Comparison of the in vivo transcriptome (i.e. the subset of C. albicans SC5314 genes that were regulated during renal infections) with the in vivo phenome (i.e. the subset of C. albicans genes that affect the virulence of C. albicans, as defined by the Candida Genome Database @ August 2007) (Supplementary data).

We examined the relationship between the transcriptome and phenome further by looking at the genes that were down-regulated in the rabbit kidney (Fig. 6). We reasoned that, if there was a correlation between gene regulation and essentiality for infection, down-regulated genes would not display a virulence defect. However this was not the case. Seven of these down-regulated genes have been subjected to virulence testing (Table 3). Of these, six are required for virulence: ALS3 (another GPI-anchored cell surface adhesin), CDC19 (pyruvate kinase), ERG3 (ergosterol biosynthesis), SOD5 (a superoxide dismutase), SUN41 (a cell wall glycosidase involved in biofilm formation) and PHR1 (a pH-regulated cell surface glycosidase). Therefore in our experiments, there was a poor correlation between in vivo expression and virulence phenotype.

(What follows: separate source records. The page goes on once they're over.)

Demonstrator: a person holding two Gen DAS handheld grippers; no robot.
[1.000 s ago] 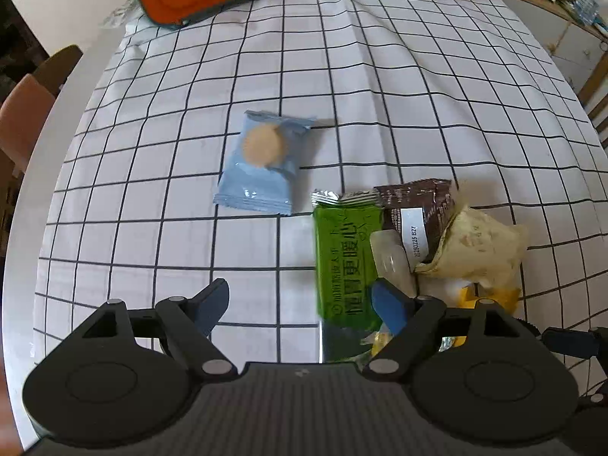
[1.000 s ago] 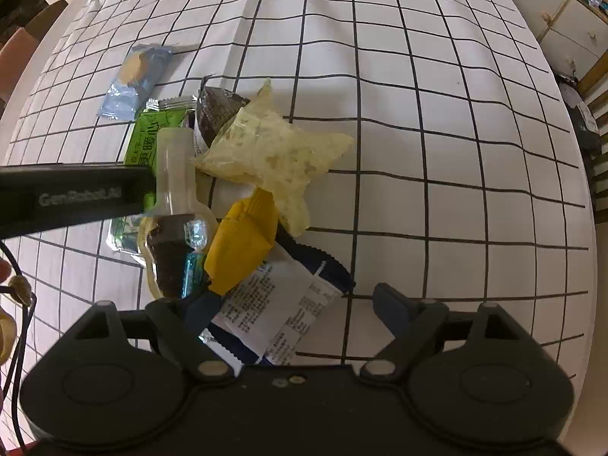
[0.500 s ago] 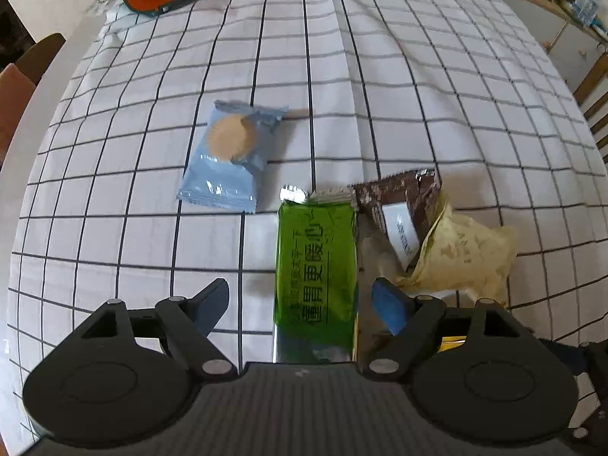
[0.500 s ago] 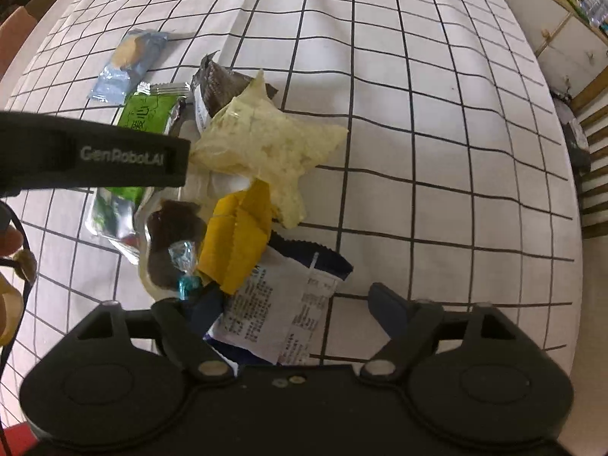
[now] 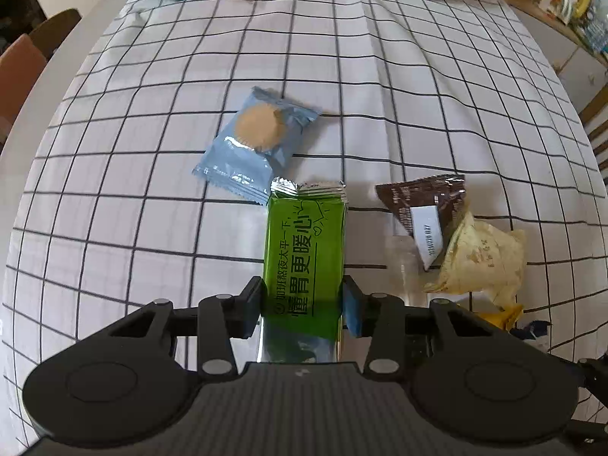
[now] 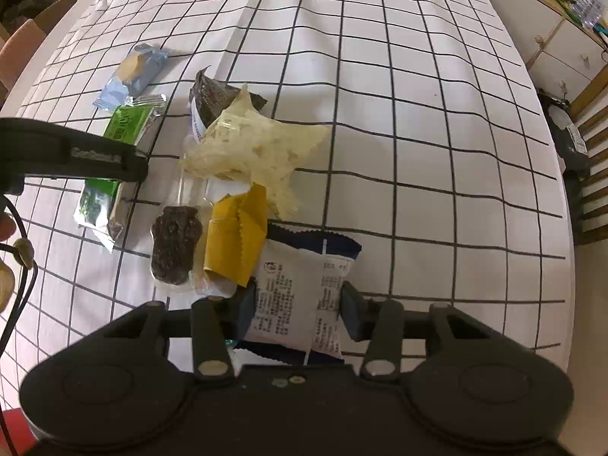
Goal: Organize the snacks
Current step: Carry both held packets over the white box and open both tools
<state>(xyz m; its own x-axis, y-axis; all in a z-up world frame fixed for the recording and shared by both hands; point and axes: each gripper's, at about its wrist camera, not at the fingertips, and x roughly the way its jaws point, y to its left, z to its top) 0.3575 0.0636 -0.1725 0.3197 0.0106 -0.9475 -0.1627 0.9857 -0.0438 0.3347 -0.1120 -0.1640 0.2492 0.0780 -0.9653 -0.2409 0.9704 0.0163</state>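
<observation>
Here the left gripper is closing on the green pack, and its pads touch both sides of it. The green pack lies flat on the checked cloth. The blue pack lies just behind the green pack, touching its corner. The brown pack and the pale bag lie to the right of the green pack. The right gripper is closing on the white pack, near the yellow pack.
</observation>
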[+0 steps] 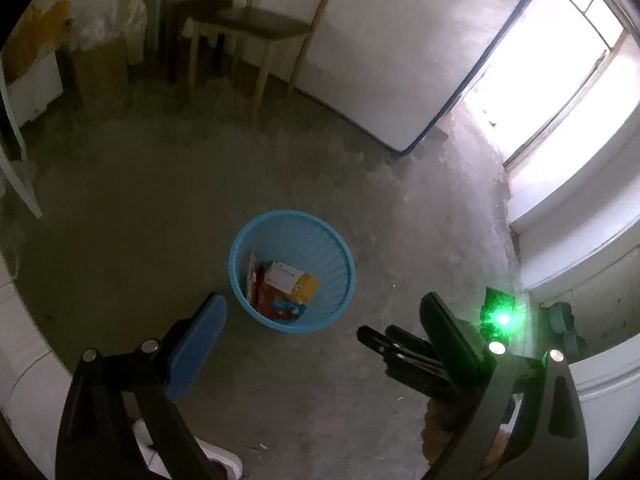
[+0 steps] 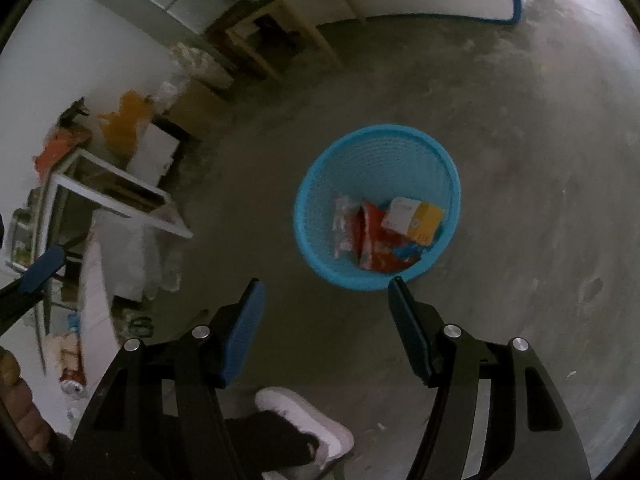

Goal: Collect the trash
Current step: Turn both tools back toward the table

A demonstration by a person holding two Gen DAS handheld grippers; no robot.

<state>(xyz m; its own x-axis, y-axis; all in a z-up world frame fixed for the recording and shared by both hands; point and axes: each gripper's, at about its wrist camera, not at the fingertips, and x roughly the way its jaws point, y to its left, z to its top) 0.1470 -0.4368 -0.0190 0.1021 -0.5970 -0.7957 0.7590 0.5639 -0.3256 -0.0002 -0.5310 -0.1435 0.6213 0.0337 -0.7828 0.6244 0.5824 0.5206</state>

This poor correlation between the transcriptome and phenome is not surprising when Saccharomyces cerevisiae genomic datasets are considered. Genome-wide comparisons between the regulation of genes and their contribution to fitness under equivalent growth conditions revealed a poor correlation between the transcriptome and the “phenome” (Giaever et al., 2002). Several factors probably account for this. For example, the inactivation of individual genes that encode redundant functions would not be expected to impair fitness even if the function itself was essential. Also, the activities of many signal transduction proteins are regulated by post-translational modification, rather than at the transcriptional level. These phenomena may account, at least in part, for the lack of correlation between the in vivo C. albicans transcriptome and the subset of genes that significantly affect the virulence of this pathogen. Also, some genes that are expressed during infection and that contribute to virulence may not display significant changes in expression when compared to our control condition (growth in RPMI 1640). Moreover, the expression profile for the fungal cells in a particular lesion reflects the average expression pattern for these cells, rather than the contributions of individual cells within that lesion. Since heterogeneity in gene expression has been observed microscopically for intra-lesional fungal cells (Barelle et al., 2006, 2008; Enjalbert et al., 2007), functionally significant changes in gene expression that might occur in subsets of cells within a lesion may not be detected when the fungal cells are examined en masse by transcript profiling.

4. Conclusions

Several significant conclusions can be drawn from this study. Using new procedures for the analysis of the C. albicans transcriptome in vivo, which circumvent the need for PCR-based amplification, we have characterized the C. albicans transcriptome within rabbit renal lesions. The C. albicans genes that were found to be regulated during these infections did not show considerable overlap with those reported previously for mouse kidney infections or human oral infections (Andes et al., 2005; Zakikhany et al., 2007). Greater overlap was observed with datasets for mouse intraperitoneal infections (Thewes et al., 2007). Taken together, the data reinforce the view that the differential regulation of adhesins and morphogenesis, along with metabolic and stress adaptation, are associated with the development of systemic C. albicans infections.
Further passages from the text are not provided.